Jeremy didn’t like the plan. The East Berlin train station was out—too many Stasi guards and dogs looking for East Berliners wanting to flee to the West, which was the next Berlin stop. They’d be looking for the scientist, in particular. The Stasi had recently cracked down on lorries carrying goods to and from East Germany, mostly to, for the party VIPs and supposedly returning empty to the West because the workers’ paradise produced no goods of interest to the West. So they’d come up with a different plan.

It was a bit much to ask of a novice spy and the young scientist. So much of the plan depended on luck, and none of them had any experience in extracting personnel. That all increased the risk level, which would be high even in the best of circumstances.

He had to admit there was a personal reason for him to worry. He liked Esther Brookstone, admired her bold attitude towards life, and understood her obsession for doing everything she could to hurt the Soviet regime.

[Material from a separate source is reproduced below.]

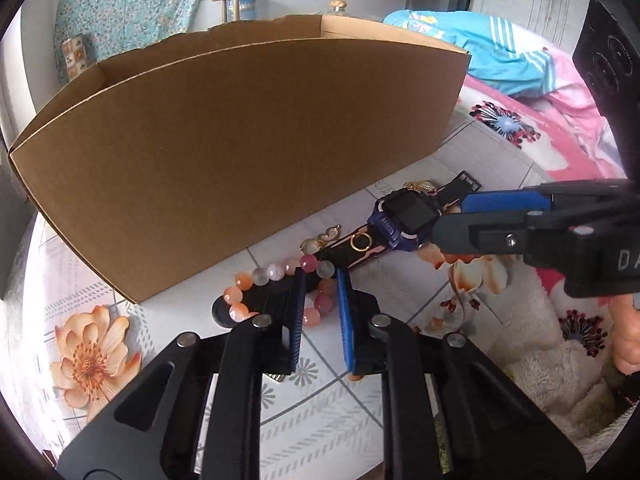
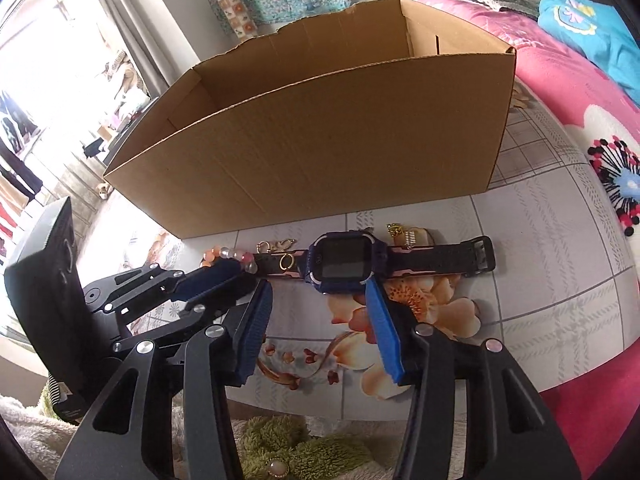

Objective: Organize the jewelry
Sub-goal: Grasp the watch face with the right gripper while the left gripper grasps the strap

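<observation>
Little of the sorting looks done. The cardboard box (image 2: 320, 148), filling the upper middle of the right wrist view, shows only bare walls inside; its floor is hidden, so whether anything lies in it cannot be told. All the visible jewelry sits outside, in a row on the flowered cloth (image 2: 540, 248) just in front of the box: the bead bracelet (image 1: 280, 280), small gold clasps (image 1: 320, 240), a gold ring (image 1: 361, 241) resting on the strap, the blue watch (image 2: 344, 260) and a gold trinket (image 2: 404, 234) behind its strap.

The left hand-held gripper (image 1: 320, 280) is narrowed around the bracelet's beads, seemingly gripping them. The right hand-held gripper (image 2: 320, 284) stands half open with its fingers either side of the watch body; contact cannot be told. Lifting and boxing remain.
</observation>
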### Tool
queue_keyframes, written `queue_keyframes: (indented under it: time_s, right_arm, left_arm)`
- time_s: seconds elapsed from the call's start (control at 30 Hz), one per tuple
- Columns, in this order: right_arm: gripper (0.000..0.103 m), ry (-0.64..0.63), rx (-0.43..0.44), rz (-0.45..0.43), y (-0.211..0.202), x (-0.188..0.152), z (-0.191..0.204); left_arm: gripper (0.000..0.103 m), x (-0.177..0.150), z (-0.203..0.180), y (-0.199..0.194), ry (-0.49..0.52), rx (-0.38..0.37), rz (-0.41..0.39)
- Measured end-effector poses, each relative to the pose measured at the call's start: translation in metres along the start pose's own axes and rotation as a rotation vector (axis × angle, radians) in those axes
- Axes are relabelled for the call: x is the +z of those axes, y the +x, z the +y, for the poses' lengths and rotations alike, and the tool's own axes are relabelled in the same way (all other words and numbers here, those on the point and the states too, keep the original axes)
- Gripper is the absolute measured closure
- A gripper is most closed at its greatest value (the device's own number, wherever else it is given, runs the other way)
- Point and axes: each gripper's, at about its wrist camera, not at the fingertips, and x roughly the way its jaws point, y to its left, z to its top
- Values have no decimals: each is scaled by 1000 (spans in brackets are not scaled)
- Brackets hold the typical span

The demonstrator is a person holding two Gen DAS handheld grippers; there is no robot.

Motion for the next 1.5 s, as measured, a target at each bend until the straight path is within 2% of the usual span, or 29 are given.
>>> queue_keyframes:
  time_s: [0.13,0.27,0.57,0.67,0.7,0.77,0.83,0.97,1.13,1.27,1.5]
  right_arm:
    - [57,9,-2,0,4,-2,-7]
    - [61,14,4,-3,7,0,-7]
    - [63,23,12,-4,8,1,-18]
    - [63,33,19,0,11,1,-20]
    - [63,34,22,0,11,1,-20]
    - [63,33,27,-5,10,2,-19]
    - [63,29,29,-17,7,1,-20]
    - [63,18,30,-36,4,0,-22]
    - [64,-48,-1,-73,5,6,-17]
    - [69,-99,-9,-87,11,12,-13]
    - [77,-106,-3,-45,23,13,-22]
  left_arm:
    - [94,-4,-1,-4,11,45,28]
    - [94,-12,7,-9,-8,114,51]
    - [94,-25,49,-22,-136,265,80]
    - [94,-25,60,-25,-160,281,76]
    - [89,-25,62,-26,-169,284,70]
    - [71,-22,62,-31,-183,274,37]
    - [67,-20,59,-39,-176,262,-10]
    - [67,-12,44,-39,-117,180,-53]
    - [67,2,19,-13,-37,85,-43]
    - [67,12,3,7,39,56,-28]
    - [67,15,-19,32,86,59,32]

He couldn’t let his feelings get in the way of his task, though. No matter his desire to keep her safe, they both had serious jobs to perform, thankless jobs in many ways because Britain’s leaders expected their spies to do their duty with no public recognition of their sacrifices.

He couldn’t help considering what a relationship with Esther might be like. Maybe that would come later when they passed their batons to others in this strange race for world dominance. No, dominance was the Soviet goal. Stopping them from achieving it was the UK’s.

***

The BBC crew climbed into the helicopter. Their job, filming a major news event in East Berlin where East Germany’s leaders had wined and dined their Russian visitors, was over. The Russians had wanted the coverage. UK leaders had convinced BBC to give it to them. The Russians had thought it was good propaganda showing how well their satellite countries were coddled and protected, although everyone knew the Kremlin’s iron fist squeezed them dry for Mother Russia.

Blood from stone, thought the pilot, saluting the BBC lads as he swung into the cockpit. He knew that the ride to the border would be dangerous. Some trigger-happy Stasi might decide to shoot them down. That would create an international incident the Soviet leaders wouldn’t like, one exacerbated by the fact that the East Germans had invited the BBC, ordered to do so by the Russians.

“Easy with that equipment!” one BBC photographer called out to the Stasi poking the cargo under the helicopter. “If you break anything, you pay for it!”

The Stasi finally gave their permission to leave, and the helicopter took off, flying fairly low during the short journey. Upon landing in West Germany, the BBC crew was picked up and taken into the small terminal at the heliport. No one in the terminal saw the black van pull alongside the chopper, presumably to load the equipment stashed underneath.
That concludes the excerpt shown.